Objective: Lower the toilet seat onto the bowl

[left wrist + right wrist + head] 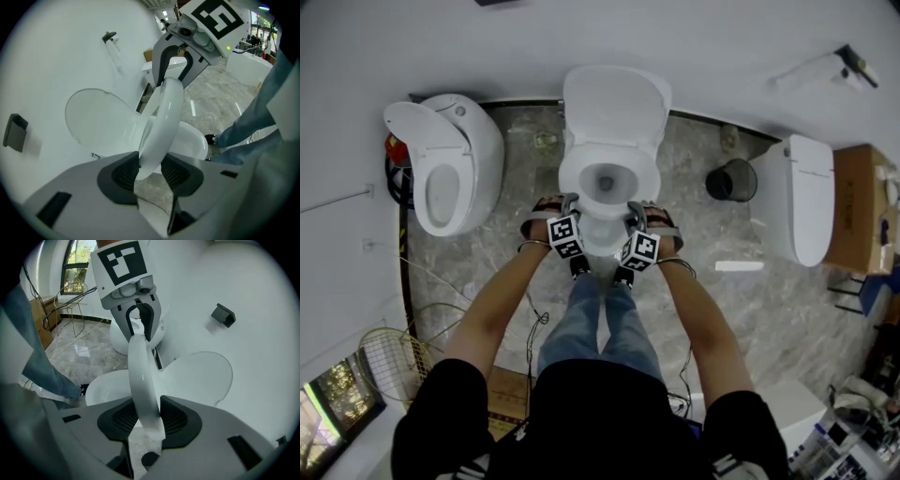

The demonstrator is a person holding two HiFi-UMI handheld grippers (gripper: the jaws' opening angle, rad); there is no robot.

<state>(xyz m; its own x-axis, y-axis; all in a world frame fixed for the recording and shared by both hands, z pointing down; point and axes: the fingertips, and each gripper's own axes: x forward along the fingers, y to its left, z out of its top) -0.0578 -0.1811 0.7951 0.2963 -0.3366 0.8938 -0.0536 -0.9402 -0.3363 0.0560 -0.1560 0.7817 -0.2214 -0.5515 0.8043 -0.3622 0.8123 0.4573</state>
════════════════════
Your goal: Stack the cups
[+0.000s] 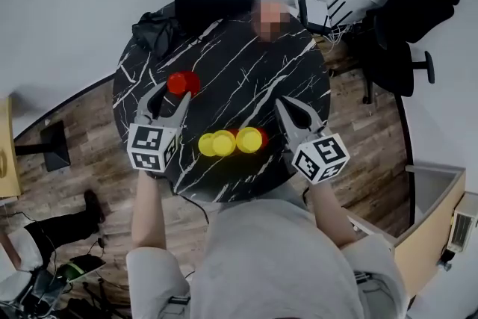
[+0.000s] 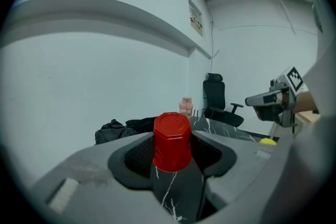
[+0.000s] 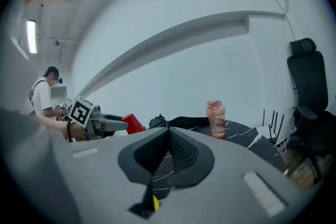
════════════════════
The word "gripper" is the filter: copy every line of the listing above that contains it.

EXERCISE ANSWER:
The demonstrator is a person holding two HiFi-UMI handheld grippers (gripper: the jaws' opening angle, rad); there is no robot.
<state>(xyz m; its own x-axis, y-axis; all in a world frame fixed for the recording and shared by both hands, z pointing down; point and axes: the fingertips, and each gripper's own axes: x forward along the fingers, y to its left, z out of its top) -0.0578 -0.1811 0.7951 0.2963 -0.3366 0.8938 -0.0536 -0.9402 -0.3363 0.0560 -0.1560 0.7817 -0.2214 -0.5515 0.8043 -0.3622 0.8123 0.4573</state>

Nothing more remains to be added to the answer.